I previously didn't even touch upon issues of cache invalidation and
so forth, which will punish your scheme even further.

> > > Now, this is just one example. It is not a good example but it is one
> > > that is easy to understand. Another example is the simple telnet daemon.
> > > ... no longer efficient because of the wasted overhead. Note that the
> telnet
> > > example could be accessing a database or serving files instead of being
> > > a terminal server to a shell.
> >
> > Did you know that Solaris 2 has a kernel-level "telnetd" for the
> > express reason of reducing the number of processes on the system?
> > Because hundreds of "telnetd" processes load the system. Each of those
> > "telnetd" processes do comparatively little work (compared to the
> > shell the user is running). A single process/task can do the work of
> > hundreds, leaving the kernel so schedule the more important jobs:
> > users' shells.
> Linux now has "nfsiod"..... sorta like, but for NFS..(separate tasks!!)
> The fact that Solaris does something just might mean that it's wrong. I
> have dealt with 6 years of SunBugs, every release making the machines slower
> and slower and slower and ....
> > They've learnt that too many processes is a bad thing.
> They probably have learned nothing.

I've seen enough of the limitations of Slowass 2 myself. However,
with this "shared" kernel telnetd, they have had the glimmerings of a
good idea. As Alan Cox pointed out, another approach is to have a
userland shared telnetd. The important point is that there is only
*one* telnetd running, only one process table entry.

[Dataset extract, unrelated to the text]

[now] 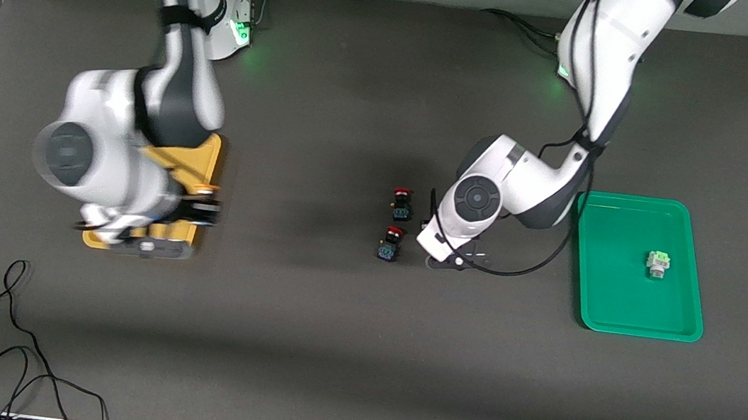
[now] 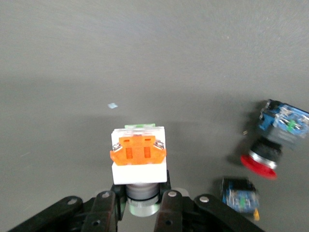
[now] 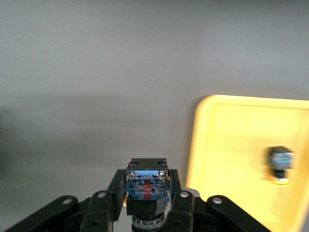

If you really want the kernel to help in a situation where you have
20 000 connections, how about implementing the following:

a system call similar to select(2) or poll(2), except that instead of
the list of FDs being used for input to the kernel and return from the
kernel, have the input and return list separate. The return list is
written in a compact form, such that returned FDs are written in the
first N entries (where N is the number of returned FDs).

This would have the benefit that the application only has to walk
through a small list to find FDs which are ready for I/O. Right now,
the application has no choice but to walk through the entire list of
descriptors to find which are ready.
This scheme assumes that only a small fraction of all FDs are ready
for I/O, which is a fair assumption.